I really hate when people "harvest" my e-mail address out of bulk mail and chain letters... sometimes, your friends get the e-mail that you sent to them, to me, and they _also_ include me in their list of "people to send cute things to". The result being that I get loads and loads of junk _on top_ of my regular daily quotient of spam. The best part is that since it usually comes from people I know somewhere along the chain, I have to manually delete it, instead of letting my junk mail filter get it.

Just to be clear...

When I get chain letters from people I like, it puts me into a bad situation. I don't want the things, and they annoy me, but I don't want to offend or hurt the feelings of the people who send them. So, I either have to put up with it, and continue to be annoyed, or I have to risk offending someone I probably know and like, and so it gives me stress.

Get it? It doesn't make me feel happy to have heard from you when it is in the form of a chain letter or forwarded junk mail, it simply adds a little dollop of frustration to my day.

BTW: There is no chain letter or junk internet forward, that I will receive, and go "Wow! This one is an exception to the rule, I really like this one!"

But I won't. Don't send it to me. I've taken plenty of time to indicate that I do not want this type of stuff.

Period.

There are NO chain letters, of any kind, that I actually want. And in case you are thinking of sending me one to prove me wrong... I'll tell you why it _can't_ prove me wrong... because as soon as I see it's a chain letter, it goes straight in the trash, without me reading it. And the _best_ way for me to trash it _faster_ is to include a personal note that says "No, really, read THIS one!
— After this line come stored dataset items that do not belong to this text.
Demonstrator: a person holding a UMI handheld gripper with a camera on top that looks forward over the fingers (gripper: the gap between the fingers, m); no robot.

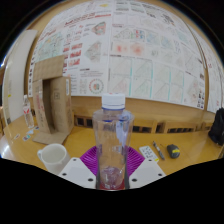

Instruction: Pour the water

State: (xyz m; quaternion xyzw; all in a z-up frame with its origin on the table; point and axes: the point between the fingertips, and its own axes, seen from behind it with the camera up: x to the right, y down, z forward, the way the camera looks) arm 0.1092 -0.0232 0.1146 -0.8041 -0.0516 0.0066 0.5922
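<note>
A clear plastic water bottle (111, 140) with a white cap stands upright between my fingers. My gripper (111, 170) is shut on the bottle; both purple pads press on its lower body. The bottle's base is hidden below the fingers. A white cup (52, 156) stands on the yellow table (190, 160) to the left of the left finger (78, 172).
A wooden stand (52, 100) rises at the left behind the cup. Small items, a pen-like object (157, 151) and a dark round thing (174, 151), lie to the right. A wall covered in printed sheets (130, 45) stands behind the table.
</note>
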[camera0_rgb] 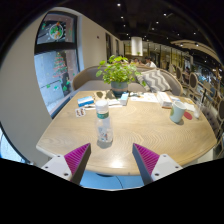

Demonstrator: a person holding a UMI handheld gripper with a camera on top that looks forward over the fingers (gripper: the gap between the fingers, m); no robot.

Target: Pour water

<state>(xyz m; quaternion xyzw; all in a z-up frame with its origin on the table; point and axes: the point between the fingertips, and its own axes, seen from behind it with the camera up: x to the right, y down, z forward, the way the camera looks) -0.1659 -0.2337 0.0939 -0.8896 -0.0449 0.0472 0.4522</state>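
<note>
The gripper (111, 160) hangs above the near edge of a light wooden table (140, 135), its jaws spread wide with nothing between them; the magenta pads (76, 156) face each other across bare tabletop. Just beyond the fingers, nearer the left one and apart from both, a clear plastic bottle (103, 123) stands upright on the table, with a pale label and a blue cap. Farther back and off to the right sits a teal cup (177, 112), well apart from the bottle, with a small red thing (188, 115) beside it that I can't make out. Behind the bottle, near the far edge, a potted plant (119, 73) spreads its green leaves, and some papers and blue items (87, 101) lie to its left. Past the table there is cushioned seating (155, 80). On the left wall a window (55, 50) shows greenery outside, and on the right the room runs back under ceiling lights (150, 22).
</note>
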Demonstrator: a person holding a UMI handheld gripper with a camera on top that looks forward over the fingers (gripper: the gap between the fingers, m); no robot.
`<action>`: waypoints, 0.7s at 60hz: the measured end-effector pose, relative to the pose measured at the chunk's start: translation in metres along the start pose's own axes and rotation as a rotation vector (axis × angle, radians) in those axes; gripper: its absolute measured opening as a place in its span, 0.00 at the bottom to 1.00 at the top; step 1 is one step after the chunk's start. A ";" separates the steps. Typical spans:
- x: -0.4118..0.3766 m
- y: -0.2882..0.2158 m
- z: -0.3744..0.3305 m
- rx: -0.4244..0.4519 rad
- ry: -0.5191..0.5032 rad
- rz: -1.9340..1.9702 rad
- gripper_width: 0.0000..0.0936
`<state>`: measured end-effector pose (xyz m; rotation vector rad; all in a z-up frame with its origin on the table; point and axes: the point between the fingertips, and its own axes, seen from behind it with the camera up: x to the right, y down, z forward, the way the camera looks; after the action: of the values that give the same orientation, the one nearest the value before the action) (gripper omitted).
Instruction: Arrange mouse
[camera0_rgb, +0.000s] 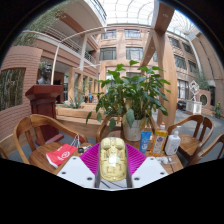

This one is good!".

I can't count the number of times someone has sent me a junk mail forward, with a line at the top that says "I know you said you hate these things, but this one is just too good."

...and then? Underneath that glowing statement about the junk-mail's worth?

A fart joke. Or a spiel about how we'll all be happier if we stop being gay and accept Jesus in our lives.

I don't know a way to express this without hurting someone's feelings. I get these from people I barely know, but I also get them from people I really like. For the people who I really like, I think it's important you know that I really _don't_ like chain letters.

At this point though, the major source of these annoying pieces of electronic garbage are people who sign up for one of the websites I maintain, and who think that since I'm so nice to run them (or because they decide I'm an authority figure they should try to "get in good with"), they start sending me this crap. It is not a way to get on my good side. It is a way to get on my bad side, make a bad impression on me, or convince me that your e-mail address belongs on my junk mail filter.

There are some legitimate forms of "forwarded" e-mail which don't piss me off. These only apply if you are specifically sending me the e-mail, as opposed to just quickly forwarding a pile of junk to a slew of people.

  • If you have a _real_ petition (not the kind where you add your name to an e-mail), you can send me an e-mail with a link to the petition site.
  • If you have become aware of some important political, social, or environmental action that you truly believe needs support, tell me about it.
  • Keep in mind though: I am already on a bunch of "political alert" mailing lists. If I'm interested in something, I'm perfectly capable of looking it up on my own.

If you aren't sure whether I want something, I probably don't, and you should ask before sending it.

By the way:

Here is the appropriate method for using "Reply to All": Don't. If you have trouble not doing it, please try chopping off all your fingers. That should help.

Here is what "BCC" is for: Bcc stands for "Blind Carbon Copy". That means that when you put a bunch of e-mail messages in that line, the people who get your e-mail don't see the e-mail addresses of the other people you send the thing to.

By the way... why is this so long? Because I plan to send it to anyone who sends me junk mail, chain letters, etc. I will assume that if you think I want to get unsolicited crap from you, that you must be interested in hearing my responses, and obviously you don't mind your in-box being filled with junk.